# AIM OF THE TASK:
All of the records are to be copied out exactly, with nothing left out.

Collected data:
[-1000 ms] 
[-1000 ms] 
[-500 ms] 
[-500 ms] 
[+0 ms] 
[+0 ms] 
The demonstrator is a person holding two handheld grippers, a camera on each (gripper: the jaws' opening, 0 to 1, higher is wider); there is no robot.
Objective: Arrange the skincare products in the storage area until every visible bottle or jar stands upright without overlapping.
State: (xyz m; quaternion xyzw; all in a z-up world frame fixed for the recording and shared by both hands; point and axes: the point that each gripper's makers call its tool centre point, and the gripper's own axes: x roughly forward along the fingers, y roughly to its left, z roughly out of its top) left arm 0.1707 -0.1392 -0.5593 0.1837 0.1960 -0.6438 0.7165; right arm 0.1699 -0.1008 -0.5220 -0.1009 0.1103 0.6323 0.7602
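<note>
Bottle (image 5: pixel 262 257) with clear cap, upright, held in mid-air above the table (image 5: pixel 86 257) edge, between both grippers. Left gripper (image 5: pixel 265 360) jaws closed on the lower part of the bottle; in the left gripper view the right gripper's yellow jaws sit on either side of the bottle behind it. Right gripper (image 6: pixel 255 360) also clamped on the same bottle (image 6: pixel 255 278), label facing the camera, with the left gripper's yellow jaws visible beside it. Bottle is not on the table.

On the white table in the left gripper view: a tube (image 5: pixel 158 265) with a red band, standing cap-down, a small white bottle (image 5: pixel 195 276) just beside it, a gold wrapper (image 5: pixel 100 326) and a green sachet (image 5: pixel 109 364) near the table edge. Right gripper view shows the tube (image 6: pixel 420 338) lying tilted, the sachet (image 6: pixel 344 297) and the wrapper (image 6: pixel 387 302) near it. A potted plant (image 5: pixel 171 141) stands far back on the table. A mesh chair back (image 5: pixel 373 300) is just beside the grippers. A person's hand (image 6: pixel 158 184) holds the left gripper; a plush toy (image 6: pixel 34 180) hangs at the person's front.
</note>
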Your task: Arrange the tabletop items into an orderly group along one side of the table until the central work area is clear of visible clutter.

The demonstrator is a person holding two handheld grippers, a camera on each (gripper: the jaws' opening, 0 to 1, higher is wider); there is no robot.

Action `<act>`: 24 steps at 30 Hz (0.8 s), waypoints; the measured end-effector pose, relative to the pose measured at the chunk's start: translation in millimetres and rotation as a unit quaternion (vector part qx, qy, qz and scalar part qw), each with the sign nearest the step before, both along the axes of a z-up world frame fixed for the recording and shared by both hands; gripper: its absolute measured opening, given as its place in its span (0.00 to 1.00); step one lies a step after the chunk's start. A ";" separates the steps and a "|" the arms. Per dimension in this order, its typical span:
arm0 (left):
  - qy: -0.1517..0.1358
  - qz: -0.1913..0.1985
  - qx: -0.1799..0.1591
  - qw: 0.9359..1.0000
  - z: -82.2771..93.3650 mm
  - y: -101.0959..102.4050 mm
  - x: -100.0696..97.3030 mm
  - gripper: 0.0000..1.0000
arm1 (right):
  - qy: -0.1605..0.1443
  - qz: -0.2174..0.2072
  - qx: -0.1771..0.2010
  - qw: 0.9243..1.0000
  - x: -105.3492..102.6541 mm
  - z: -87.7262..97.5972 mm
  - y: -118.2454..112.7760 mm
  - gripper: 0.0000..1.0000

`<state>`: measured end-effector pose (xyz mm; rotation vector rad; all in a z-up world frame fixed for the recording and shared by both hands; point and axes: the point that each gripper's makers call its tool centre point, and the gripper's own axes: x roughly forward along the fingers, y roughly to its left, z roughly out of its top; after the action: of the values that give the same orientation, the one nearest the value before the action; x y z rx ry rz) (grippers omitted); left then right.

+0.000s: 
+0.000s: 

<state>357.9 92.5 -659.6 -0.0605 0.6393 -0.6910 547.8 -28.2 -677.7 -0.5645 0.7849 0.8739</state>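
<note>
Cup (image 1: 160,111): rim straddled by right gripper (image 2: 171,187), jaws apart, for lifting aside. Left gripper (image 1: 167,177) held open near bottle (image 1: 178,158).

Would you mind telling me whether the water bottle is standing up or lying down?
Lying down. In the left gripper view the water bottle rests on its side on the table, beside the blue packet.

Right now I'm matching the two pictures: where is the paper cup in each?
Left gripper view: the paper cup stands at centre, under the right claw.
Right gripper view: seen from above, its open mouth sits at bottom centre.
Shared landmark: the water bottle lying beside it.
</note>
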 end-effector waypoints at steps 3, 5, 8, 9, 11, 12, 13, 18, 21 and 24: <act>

# ANSWER SECTION:
[-1000 ms] 
[-1000 ms] 
[-500 ms] 
[-500 ms] 
[+0 ms] 
[+0 ms] 
The demonstrator is a person holding two handheld grippers, a camera on each (gripper: the jaws' opening, 0 to 1, higher is wider); there is no robot.
Objective: Arrange the skincare products in the storage area until every visible bottle or jar stands upright without overlapping.
State: (xyz m; quaternion xyzw; all in a z-up world frame fixed for the recording and shared by both hands; point and axes: the point that each gripper's makers call its tool centre point, and the gripper's own axes: x roughly forward along the fingers, y roughly to its left, z roughly out of its top) left arm 0.1707 -0.1392 -0.5593 0.1837 0.1960 -0.6438 0.7165; right arm 0.1699 -0.1008 -0.5220 -0.1009 0.1103 0.6323 0.7602
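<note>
Bottle (image 5: pixel 262 257) with clear cap, upright, held in mid-air above the table (image 5: pixel 86 257) edge, between both grippers. Left gripper (image 5: pixel 265 360) jaws closed on the lower part of the bottle; in the left gripper view the right gripper's yellow jaws sit on either side of the bottle behind it. Right gripper (image 6: pixel 255 360) also clamped on the same bottle (image 6: pixel 255 278), label facing the camera, with the left gripper's yellow jaws visible beside it. Bottle is not on the table.

On the white table in the left gripper view: a tube (image 5: pixel 158 265) with a red band, standing cap-down, a small white bottle (image 5: pixel 195 276) just beside it, a gold wrapper (image 5: pixel 100 326) and a green sachet (image 5: pixel 109 364) near the table edge. Right gripper view shows the tube (image 6: pixel 420 338) lying tilted, the sachet (image 6: pixel 344 297) and the wrapper (image 6: pixel 387 302) near it. A potted plant (image 5: pixel 171 141) stands far back on the table. A mesh chair back (image 5: pixel 373 300) is just beside the grippers. A person's hand (image 6: pixel 158 184) holds the left gripper; a plush toy (image 6: pixel 34 180) hangs at the person's front.
</note>
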Your task: Arrange the tabletop items into an orderly group along one side of the table until the central work area is clear of visible clutter.

The demonstrator is a person holding two handheld grippers, a camera on each (gripper: the jaws' opening, 0 to 1, higher is wider); there is no robot.

Action `<act>`: 24 steps at 30 Hz (0.8 s), waypoints; the measured end-effector pose, relative to the pose measured at the chunk's start: translation in millimetres and rotation as a unit quaternion (vector part qx, qy, qz and scalar part qw), each with the sign nearest the step before, both along the axes of a z-up world frame fixed for the recording and shared by both hands; gripper: its absolute measured opening, given as its place in its span (0.00 to 1.00); step one lies a step after the chunk's start. A ";" separates the steps and a "|" the arms. Per dimension in this order, its typical span:
arm0 (left):
  - qy: -0.1517..0.1358
  - qz: -0.1913..0.1985
  - qx: -0.1799..0.1591
  - qw: 0.9359..1.0000
  - z: -82.2771..93.3650 mm
  - y: -101.0959..102.4050 mm
  - x: -100.0696..97.3030 mm
  - gripper: 0.0000..1.0000
arm1 (right):
  - qy: -0.1605..0.1443
  - qz: -0.2174..0.2072
  - qx: -0.1771..0.2010
  - qw: 0.9243..1.0000
  - x: -105.3492..102.6541 mm
  - z: -87.7262..97.5972 mm
  - y: -118.2454..112.7760 mm
  - gripper: 0.0000..1.0000

`<state>`: measured end-effector pose (xyz mm; rotation vector rad; all in a z-up world frame fixed for the recording and shared by both hands; point and axes: the point that each gripper's makers call its tool centre point, and the gripper's own axes: x roughly forward along the fingers, y roughly to its left, z roughly out of its top; after the action: of the values that give the same orientation, the one nearest the value before the action; x y z rx ry rz) (grippers omitted); left then right.

+0.000s: 
+0.000s: 

<state>357.9 92.5 -659.6 -0.0605 0.6393 -0.6910 547.8 -28.2 -677.7 -0.5645 0.7849 0.8739</state>
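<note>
Cup (image 1: 160,111): rim straddled by right gripper (image 2: 171,187), jaws apart, for lifting aside. Left gripper (image 1: 167,177) held open near bottle (image 1: 178,158).

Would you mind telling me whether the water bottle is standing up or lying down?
Lying down. In the left gripper view the water bottle rests on its side on the table, beside the blue packet.

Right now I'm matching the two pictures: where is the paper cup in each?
Left gripper view: the paper cup stands at centre, under the right claw.
Right gripper view: seen from above, its open mouth sits at bottom centre.
Shared landmark: the water bottle lying beside it.
</note>
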 end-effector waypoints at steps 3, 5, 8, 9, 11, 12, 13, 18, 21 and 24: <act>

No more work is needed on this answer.